# Information provided
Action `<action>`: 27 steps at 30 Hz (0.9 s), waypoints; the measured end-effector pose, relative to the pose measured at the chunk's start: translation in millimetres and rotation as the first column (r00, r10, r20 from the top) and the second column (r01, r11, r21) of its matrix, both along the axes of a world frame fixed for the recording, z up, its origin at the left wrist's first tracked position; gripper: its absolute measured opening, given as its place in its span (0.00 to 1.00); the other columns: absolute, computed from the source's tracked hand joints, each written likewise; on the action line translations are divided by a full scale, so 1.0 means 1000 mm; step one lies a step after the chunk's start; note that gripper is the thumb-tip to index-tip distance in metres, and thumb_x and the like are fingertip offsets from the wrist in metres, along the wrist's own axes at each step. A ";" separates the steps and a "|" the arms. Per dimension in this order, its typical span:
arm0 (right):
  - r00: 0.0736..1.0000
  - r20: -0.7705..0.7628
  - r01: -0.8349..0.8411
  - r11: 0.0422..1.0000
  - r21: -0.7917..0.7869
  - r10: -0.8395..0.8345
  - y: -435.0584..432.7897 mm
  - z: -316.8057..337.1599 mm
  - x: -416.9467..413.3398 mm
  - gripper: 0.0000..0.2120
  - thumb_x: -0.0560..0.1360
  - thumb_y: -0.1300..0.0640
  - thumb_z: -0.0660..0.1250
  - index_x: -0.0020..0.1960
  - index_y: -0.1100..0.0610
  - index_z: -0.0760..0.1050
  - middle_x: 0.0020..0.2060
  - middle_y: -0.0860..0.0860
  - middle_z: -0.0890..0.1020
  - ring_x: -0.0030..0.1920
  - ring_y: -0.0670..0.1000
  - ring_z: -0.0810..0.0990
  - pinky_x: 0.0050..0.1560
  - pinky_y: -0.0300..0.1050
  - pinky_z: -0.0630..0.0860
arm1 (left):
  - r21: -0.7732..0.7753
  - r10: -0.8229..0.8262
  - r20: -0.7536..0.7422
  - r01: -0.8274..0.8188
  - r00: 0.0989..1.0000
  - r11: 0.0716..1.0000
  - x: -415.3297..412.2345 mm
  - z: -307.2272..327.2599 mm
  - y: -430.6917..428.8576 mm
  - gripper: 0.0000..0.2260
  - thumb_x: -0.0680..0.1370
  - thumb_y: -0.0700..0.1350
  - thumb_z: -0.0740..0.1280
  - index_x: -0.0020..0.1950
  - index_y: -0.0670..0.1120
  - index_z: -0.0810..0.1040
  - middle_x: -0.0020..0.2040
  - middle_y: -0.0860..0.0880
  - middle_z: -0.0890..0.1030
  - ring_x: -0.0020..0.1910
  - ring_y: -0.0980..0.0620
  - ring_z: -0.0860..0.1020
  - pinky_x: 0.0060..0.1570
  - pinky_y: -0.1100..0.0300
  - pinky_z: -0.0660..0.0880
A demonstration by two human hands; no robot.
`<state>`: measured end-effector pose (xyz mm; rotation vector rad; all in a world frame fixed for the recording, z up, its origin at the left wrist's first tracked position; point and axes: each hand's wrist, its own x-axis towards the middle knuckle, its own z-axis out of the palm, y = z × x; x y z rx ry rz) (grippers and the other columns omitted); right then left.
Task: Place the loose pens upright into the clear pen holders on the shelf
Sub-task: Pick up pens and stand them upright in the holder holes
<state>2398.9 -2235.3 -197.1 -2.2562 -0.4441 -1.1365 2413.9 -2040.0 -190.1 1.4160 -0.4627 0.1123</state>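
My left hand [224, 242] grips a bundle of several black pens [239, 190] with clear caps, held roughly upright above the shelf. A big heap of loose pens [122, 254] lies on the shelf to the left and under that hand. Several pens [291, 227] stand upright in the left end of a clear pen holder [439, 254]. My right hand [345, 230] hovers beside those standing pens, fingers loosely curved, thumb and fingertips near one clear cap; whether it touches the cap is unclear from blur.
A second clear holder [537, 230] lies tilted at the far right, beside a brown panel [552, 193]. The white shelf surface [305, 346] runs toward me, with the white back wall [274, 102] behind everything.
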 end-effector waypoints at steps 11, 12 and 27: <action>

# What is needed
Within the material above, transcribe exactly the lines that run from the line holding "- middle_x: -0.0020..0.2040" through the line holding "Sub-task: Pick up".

# Answer section
  - middle_x: -0.0020..0.2040
  - middle_y: -0.0860..0.0880
  - middle_z: -0.0890..0.1030
  - ring_x: -0.0020..0.1910
  - ring_y: -0.0980..0.0620
  - ring_z: -0.0860..0.1020
  - pinky_x: 0.0060..0.1570
  - pinky_y: -0.1100..0.0300
  - pinky_z: -0.0660..0.0880
A demonstration by two human hands; no robot.
`<state>`: measured end-effector pose (xyz mm; rotation vector rad; all in a world frame fixed for the recording, z up, its origin at the left wrist's first tracked position; point and axes: each hand's wrist, its own x-axis towards the middle knuckle, its own z-axis out of the palm, y = z × x; x y z rx ry rz) (grippers and the other columns omitted); right then left.
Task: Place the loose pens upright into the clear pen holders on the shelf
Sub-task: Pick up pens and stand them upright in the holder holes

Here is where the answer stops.